Los Angeles, October 27, 2025
There are moments in sport when we witness something beyond mere achievement—when athletic excellence becomes art, when performance transforms into poetry. Monday night at Chavez Ravine delivered precisely such a moment, and at its center stood the singular figure who has redefined what we thought possible in our national pastime.
In an 18-inning World Series marathon brimming with remarkable moments and historic milestones, Shohei Ohtani carved out a performance so extraordinary that it seemed to exist in its own dimension entirely. While others made history around him, he rewrote it.
Consider the statistical cascade: Four extra-base hits through seven innings—two majestic home runs bookending a pair of doubles—matching a World Series record that had stood since the deadball era, untouched for 119 years. Then, as Toronto’s pitching staff wisely chose preservation over confrontation, five consecutive walks that brought his night’s total to an unprecedented nine times reaching base safely. No player in the modern epoch of baseball—across 83 seasons—had accomplished such a feat in any game, much less on this grandest of stages.
Yet the numbers, staggering as they are, tell only part of this story. Because while Ohtani was authoring this offensive symphony, the clock ticked relentlessly toward his next appointment with destiny. Game 4 awaits—less than 24 hours distant—and with it, his first World Series start as a pitcher.


“I want to go to sleep as soon as possible so I can get ready,” he said with characteristic understatement after the Dodgers’ 6-5 victory concluded with Freddie Freeman’s 18th-inning walk-off homer.
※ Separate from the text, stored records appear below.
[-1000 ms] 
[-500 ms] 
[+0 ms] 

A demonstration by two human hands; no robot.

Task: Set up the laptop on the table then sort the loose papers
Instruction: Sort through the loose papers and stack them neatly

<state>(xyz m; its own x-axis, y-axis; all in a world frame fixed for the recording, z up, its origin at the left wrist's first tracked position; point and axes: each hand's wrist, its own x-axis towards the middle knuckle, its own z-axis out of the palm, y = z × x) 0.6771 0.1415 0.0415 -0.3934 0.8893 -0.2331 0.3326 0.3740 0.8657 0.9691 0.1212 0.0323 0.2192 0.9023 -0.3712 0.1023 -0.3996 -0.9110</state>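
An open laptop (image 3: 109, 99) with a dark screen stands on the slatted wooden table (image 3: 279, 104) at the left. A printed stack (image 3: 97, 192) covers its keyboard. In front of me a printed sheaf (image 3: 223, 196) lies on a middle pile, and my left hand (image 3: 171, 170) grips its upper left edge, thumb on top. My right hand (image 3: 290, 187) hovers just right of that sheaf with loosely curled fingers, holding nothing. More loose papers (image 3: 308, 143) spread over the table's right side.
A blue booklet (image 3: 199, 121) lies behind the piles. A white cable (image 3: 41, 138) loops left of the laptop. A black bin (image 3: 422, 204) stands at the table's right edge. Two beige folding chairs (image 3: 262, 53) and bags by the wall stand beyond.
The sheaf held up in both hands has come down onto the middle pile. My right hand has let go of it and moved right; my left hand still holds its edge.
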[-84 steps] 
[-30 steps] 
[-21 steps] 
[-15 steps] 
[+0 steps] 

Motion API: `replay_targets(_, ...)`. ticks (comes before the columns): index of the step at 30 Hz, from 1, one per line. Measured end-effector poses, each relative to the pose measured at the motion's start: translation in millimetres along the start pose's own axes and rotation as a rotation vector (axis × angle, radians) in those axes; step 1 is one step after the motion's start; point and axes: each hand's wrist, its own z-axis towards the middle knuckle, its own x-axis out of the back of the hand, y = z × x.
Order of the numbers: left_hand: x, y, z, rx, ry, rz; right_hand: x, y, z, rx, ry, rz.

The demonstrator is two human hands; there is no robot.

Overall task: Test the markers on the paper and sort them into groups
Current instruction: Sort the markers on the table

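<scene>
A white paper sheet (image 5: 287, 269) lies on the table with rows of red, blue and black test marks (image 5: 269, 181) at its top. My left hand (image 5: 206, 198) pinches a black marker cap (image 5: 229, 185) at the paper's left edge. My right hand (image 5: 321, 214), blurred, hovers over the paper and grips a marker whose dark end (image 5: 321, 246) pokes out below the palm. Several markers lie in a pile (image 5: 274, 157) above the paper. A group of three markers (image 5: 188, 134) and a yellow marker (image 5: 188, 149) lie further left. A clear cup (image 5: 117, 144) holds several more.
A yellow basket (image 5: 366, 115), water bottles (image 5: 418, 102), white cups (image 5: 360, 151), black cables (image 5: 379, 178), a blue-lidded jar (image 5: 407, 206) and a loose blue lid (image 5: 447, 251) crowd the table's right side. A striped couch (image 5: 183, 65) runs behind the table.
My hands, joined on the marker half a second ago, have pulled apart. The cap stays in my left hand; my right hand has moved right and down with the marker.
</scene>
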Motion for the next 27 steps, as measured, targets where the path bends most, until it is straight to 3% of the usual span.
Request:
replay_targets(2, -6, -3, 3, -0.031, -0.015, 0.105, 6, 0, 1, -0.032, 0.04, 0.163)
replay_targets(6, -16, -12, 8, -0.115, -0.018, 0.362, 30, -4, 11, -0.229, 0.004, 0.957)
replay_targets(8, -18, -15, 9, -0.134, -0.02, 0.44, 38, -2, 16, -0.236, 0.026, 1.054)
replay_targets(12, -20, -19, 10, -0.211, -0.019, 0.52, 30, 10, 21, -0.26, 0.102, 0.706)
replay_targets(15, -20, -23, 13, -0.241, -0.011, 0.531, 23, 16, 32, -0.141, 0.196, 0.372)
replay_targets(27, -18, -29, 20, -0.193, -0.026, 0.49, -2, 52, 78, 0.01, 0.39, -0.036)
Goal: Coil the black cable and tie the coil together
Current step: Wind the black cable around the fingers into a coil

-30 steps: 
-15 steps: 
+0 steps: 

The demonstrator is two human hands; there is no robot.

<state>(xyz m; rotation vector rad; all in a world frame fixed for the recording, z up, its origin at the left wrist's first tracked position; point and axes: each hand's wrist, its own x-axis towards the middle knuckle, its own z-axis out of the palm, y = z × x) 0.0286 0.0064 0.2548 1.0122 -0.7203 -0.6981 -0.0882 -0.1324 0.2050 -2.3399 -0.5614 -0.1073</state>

The smile on his face suggested a man who understood the absurdity of what he’d just done, the impossibility of what still lay ahead.
This was, after all, merely ten days removed from his three-homer, ten-strikeout masterwork that vanquished Milwaukee and secured the National League pennant—a performance many had already crowned as the finest single-game exhibition in baseball history. Monday night’s encore now forces us to reconsider even that lofty assessment.
“I hope we don’t lose sight of the fact that our starting pitcher got on base nine times tonight,” Freeman observed, his words carrying the weight of a teammate who comprehends he’s sharing a clubhouse with greatness. “Just incredible. When you’re that hot like Shohei was tonight, walking him is the right move. You don’t want Shohei to beat you.”
Toronto manager John Schneider offered no apologies for his staff’s strategic capitulation. After Ohtani’s fourth extra-base hit, they simply conceded the battle to focus on the war. “He’s a great player,” Schneider said, “but after that, you just kind of take the bat out of his hands.”
When asked if this approach would continue throughout the remainder of the Fall Classic, his response was unequivocal: “Yeah.”
And so we arrive at the delicious paradox of Shohei Ohtani: a talent so transcendent that the opposing team’s game plan explicitly revolves around avoiding him, yet whose team still finds ways to prevail in his shadow. When Freeman’s walk-off blast finally ended the 6-hour, 39-minute epic, Ohtani sprinted onto the field before dashing toward the bullpen, where Yoshinobu Yamamoto had been warming to pitch a 19th inning despite having thrown a complete game just two days prior in Toronto. The scene captured everything about these Dodgers—the depth, the resilience, the international brotherhood.
“What matters the most is we won,” Ohtani said through his interpreter, deflecting individual glory toward collective triumph. “And what I accomplished today is in the context of this game, and what matters the most is we flip the page and play the next game.”
That next game arrives with unseemly haste—Game 4, Tuesday night, with Ohtani summoned not only as a hitter but as a hurler. Conventional wisdom suggests that Monday’s marathon might diminish his effectiveness on the mound. But conventional wisdom has never applied to Shohei Ohtani.
We are watching something that defies the boundaries we’ve long accepted as immutable in baseball. Babe Ruth’s dual brilliance belongs to sepia-toned photographs and grainy newsreels. What Ohtani is accomplishing unfolds in high definition before our eyes, and yet it feels no less mythological.
As Los Angeles prepares for Game 4, as fans who finally reached their beds in the early Tuesday hours dream of consecutive championships, one truth crystallizes: We may not see another player like this in our lifetimes. The phrase “generational talent” gets casually deployed far too often in sports discourse. Shohei Ohtani isn’t generational. He’s singular. He’s unprecedented. He’s now.
And he has a baseball game to pitch in roughly seventeen hours.
Sleep well, Shohei. Baseball’s poets will stay awake tonight, still searching for words adequate to describe what you’ve already done.